Try it: Please write out all the data exactly as shown.

Information supplied:
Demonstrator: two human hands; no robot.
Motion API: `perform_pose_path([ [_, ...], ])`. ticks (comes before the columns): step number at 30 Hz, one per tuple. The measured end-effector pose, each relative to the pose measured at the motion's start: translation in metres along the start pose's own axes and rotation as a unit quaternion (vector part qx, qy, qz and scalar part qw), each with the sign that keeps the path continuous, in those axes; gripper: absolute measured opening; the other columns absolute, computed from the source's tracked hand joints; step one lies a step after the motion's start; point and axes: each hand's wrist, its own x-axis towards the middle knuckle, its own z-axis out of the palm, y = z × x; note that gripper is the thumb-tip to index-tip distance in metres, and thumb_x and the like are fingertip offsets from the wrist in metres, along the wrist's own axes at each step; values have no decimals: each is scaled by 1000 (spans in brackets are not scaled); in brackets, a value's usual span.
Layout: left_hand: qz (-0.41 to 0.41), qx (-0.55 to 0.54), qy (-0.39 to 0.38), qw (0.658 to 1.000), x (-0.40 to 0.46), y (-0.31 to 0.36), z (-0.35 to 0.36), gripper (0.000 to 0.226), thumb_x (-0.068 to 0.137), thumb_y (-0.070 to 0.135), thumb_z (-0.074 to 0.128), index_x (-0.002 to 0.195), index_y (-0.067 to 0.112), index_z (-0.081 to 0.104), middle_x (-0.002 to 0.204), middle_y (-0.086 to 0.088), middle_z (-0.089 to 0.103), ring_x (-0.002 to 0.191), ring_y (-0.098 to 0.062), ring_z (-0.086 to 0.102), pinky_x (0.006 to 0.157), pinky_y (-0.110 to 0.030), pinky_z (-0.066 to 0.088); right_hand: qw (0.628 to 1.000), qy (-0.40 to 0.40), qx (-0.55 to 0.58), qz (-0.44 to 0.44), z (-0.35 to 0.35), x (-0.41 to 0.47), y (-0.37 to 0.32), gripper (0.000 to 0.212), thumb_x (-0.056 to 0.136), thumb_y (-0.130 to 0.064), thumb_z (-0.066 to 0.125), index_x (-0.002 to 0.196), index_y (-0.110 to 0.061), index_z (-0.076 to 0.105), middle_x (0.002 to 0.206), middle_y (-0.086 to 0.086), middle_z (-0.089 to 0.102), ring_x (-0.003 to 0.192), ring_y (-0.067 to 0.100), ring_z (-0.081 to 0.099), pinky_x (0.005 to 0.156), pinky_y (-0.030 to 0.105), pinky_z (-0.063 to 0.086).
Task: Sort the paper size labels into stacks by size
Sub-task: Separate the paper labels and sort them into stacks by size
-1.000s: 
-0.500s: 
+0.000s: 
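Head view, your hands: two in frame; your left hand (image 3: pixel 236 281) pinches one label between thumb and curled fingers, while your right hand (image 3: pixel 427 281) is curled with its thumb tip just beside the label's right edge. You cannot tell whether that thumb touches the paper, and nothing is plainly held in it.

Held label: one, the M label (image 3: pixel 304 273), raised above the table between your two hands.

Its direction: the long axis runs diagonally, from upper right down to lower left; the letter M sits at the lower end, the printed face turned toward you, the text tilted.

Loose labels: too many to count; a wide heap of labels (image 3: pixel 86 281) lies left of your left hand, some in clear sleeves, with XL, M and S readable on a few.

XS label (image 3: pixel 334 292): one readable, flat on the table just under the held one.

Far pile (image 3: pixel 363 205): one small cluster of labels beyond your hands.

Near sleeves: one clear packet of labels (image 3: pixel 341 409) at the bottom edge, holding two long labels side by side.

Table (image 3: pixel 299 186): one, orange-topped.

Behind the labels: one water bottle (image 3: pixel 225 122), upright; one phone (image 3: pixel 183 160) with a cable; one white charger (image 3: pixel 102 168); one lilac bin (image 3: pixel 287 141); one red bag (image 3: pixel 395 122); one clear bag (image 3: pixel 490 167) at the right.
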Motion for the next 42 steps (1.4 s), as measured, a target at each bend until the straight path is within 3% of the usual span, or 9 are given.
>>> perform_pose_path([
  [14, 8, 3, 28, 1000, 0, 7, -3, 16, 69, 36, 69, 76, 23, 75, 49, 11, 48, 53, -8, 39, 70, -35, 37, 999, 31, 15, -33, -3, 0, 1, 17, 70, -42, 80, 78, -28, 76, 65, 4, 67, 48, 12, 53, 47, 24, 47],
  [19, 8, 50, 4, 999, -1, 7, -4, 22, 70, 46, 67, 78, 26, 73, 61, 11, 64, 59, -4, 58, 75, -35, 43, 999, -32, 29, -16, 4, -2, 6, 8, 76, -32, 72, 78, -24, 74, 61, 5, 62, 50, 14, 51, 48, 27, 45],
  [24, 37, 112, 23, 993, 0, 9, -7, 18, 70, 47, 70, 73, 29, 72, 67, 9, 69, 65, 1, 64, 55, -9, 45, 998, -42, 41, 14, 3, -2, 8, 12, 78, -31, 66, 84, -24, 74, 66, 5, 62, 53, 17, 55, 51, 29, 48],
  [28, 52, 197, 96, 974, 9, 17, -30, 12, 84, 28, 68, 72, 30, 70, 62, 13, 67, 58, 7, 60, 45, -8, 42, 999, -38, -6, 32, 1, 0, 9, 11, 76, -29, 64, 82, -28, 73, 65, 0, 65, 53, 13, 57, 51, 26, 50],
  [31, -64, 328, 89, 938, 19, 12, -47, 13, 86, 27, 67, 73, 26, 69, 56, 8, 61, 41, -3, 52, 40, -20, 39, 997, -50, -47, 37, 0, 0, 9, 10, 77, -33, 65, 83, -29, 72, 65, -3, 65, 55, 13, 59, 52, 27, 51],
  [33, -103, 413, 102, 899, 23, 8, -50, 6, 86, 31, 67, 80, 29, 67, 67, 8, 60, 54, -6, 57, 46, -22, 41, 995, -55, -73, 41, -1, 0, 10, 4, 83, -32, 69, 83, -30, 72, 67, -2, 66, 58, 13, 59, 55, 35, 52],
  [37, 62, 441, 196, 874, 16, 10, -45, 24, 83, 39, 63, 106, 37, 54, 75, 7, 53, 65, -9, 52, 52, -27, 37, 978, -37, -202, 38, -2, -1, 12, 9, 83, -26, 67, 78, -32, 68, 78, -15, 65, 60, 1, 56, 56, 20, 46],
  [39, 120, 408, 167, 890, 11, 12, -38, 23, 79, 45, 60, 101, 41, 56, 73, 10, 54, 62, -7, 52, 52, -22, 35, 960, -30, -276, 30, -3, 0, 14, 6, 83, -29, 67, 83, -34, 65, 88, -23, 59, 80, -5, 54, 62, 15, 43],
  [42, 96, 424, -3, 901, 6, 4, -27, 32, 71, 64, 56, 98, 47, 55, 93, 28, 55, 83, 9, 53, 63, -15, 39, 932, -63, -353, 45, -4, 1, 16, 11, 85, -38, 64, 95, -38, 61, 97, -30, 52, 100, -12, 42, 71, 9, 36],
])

Answer box:
Demonstrator: two human hands; no robot.
Motion API: `perform_pose_path([ [_, ...], ])`. ticks (comes before the columns): step number at 30 Hz, one per tuple. The measured end-effector pose, each relative to the pose measured at the motion's start: translation in metres along the start pose's own axes and rotation as a unit quaternion (vector part qx, qy, qz and scalar part qw), each with the sign that keeps the path continuous, in those axes; gripper: absolute measured opening; the other columns absolute, computed from the source's tracked hand joints; step one lies a step after the motion's start; point and axes: each hand's wrist, its own x-axis towards the middle knuckle, its own z-axis out of the palm, y = z × x; note that gripper is the thumb-tip to index-tip distance in metres, and thumb_x and the like are fingertip offsets from the wrist in metres, along the wrist's own axes at each step; values have no decimals: each is scaled by 1000 (spans in brackets are not scaled); in brackets, a value's usual span.
Layout: left_hand: qz (-0.41 to 0.41), qx (-0.55 to 0.54), qy (-0.39 to 0.38), qw (0.658 to 1.000), x (-0.40 to 0.46), y (-0.31 to 0.36), z (-0.35 to 0.36), gripper (0.000 to 0.226), thumb_x (-0.068 to 0.137), thumb_y (-0.070 to 0.135), thumb_z (-0.074 to 0.128), index_x (-0.002 to 0.195), index_y (-0.067 to 0.112), index_z (-0.081 to 0.104), middle_x (-0.002 to 0.204), middle_y (-0.086 to 0.088), middle_z (-0.089 to 0.103), ring_x (-0.002 to 0.191), ring_y (-0.098 to 0.062), ring_z (-0.086 to 0.102), pinky_x (0.006 to 0.157), pinky_y (-0.110 to 0.030), pinky_z (-0.066 to 0.088); right_hand: qw (0.628 to 1.000), qy (-0.40 to 0.40), qx (-0.55 to 0.58), qz (-0.44 to 0.44), z (-0.35 to 0.35), x (-0.41 to 0.47), y (-0.37 to 0.32), gripper (0.000 to 0.212), thumb_x (-0.056 to 0.136), thumb_y (-0.130 to 0.064), thumb_z (-0.066 to 0.125), index_x (-0.002 to 0.196), index_y (-0.110 to 0.061), index_z (-0.076 to 0.105), middle_x (0.002 to 0.206), middle_y (-0.086 to 0.086), middle_z (-0.089 to 0.102), ring_x (-0.003 to 0.192), ring_y (-0.067 to 0.100), ring_z (-0.081 to 0.099), pinky_x (0.005 to 0.156), pinky_y (-0.030 to 0.105), pinky_z (-0.063 to 0.086).
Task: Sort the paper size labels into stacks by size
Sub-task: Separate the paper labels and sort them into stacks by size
-1.000s: 
-0.500s: 
+0.000s: 
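Head view, your hands: two in frame; your left hand (image 3: pixel 236 281) pinches one label between thumb and curled fingers, while your right hand (image 3: pixel 427 281) is curled with its thumb tip just beside the label's right edge. You cannot tell whether that thumb touches the paper, and nothing is plainly held in it.

Held label: one, the M label (image 3: pixel 304 273), raised above the table between your two hands.

Its direction: the long axis runs diagonally, from upper right down to lower left; the letter M sits at the lower end, the printed face turned toward you, the text tilted.

Loose labels: too many to count; a wide heap of labels (image 3: pixel 86 281) lies left of your left hand, some in clear sleeves, with XL, M and S readable on a few.

XS label (image 3: pixel 334 292): one readable, flat on the table just under the held one.

Far pile (image 3: pixel 363 205): one small cluster of labels beyond your hands.

Near sleeves: one clear packet of labels (image 3: pixel 341 409) at the bottom edge, holding two long labels side by side.

Table (image 3: pixel 299 186): one, orange-topped.

Behind the labels: one water bottle (image 3: pixel 225 122), upright; one phone (image 3: pixel 183 160) with a cable; one white charger (image 3: pixel 102 168); one lilac bin (image 3: pixel 287 141); one red bag (image 3: pixel 395 122); one clear bag (image 3: pixel 490 167) at the right.
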Motion for the next 42 steps (1.4 s), as measured, a target at each bend until the straight path is within 3% of the usual span, or 9 are given.
>>> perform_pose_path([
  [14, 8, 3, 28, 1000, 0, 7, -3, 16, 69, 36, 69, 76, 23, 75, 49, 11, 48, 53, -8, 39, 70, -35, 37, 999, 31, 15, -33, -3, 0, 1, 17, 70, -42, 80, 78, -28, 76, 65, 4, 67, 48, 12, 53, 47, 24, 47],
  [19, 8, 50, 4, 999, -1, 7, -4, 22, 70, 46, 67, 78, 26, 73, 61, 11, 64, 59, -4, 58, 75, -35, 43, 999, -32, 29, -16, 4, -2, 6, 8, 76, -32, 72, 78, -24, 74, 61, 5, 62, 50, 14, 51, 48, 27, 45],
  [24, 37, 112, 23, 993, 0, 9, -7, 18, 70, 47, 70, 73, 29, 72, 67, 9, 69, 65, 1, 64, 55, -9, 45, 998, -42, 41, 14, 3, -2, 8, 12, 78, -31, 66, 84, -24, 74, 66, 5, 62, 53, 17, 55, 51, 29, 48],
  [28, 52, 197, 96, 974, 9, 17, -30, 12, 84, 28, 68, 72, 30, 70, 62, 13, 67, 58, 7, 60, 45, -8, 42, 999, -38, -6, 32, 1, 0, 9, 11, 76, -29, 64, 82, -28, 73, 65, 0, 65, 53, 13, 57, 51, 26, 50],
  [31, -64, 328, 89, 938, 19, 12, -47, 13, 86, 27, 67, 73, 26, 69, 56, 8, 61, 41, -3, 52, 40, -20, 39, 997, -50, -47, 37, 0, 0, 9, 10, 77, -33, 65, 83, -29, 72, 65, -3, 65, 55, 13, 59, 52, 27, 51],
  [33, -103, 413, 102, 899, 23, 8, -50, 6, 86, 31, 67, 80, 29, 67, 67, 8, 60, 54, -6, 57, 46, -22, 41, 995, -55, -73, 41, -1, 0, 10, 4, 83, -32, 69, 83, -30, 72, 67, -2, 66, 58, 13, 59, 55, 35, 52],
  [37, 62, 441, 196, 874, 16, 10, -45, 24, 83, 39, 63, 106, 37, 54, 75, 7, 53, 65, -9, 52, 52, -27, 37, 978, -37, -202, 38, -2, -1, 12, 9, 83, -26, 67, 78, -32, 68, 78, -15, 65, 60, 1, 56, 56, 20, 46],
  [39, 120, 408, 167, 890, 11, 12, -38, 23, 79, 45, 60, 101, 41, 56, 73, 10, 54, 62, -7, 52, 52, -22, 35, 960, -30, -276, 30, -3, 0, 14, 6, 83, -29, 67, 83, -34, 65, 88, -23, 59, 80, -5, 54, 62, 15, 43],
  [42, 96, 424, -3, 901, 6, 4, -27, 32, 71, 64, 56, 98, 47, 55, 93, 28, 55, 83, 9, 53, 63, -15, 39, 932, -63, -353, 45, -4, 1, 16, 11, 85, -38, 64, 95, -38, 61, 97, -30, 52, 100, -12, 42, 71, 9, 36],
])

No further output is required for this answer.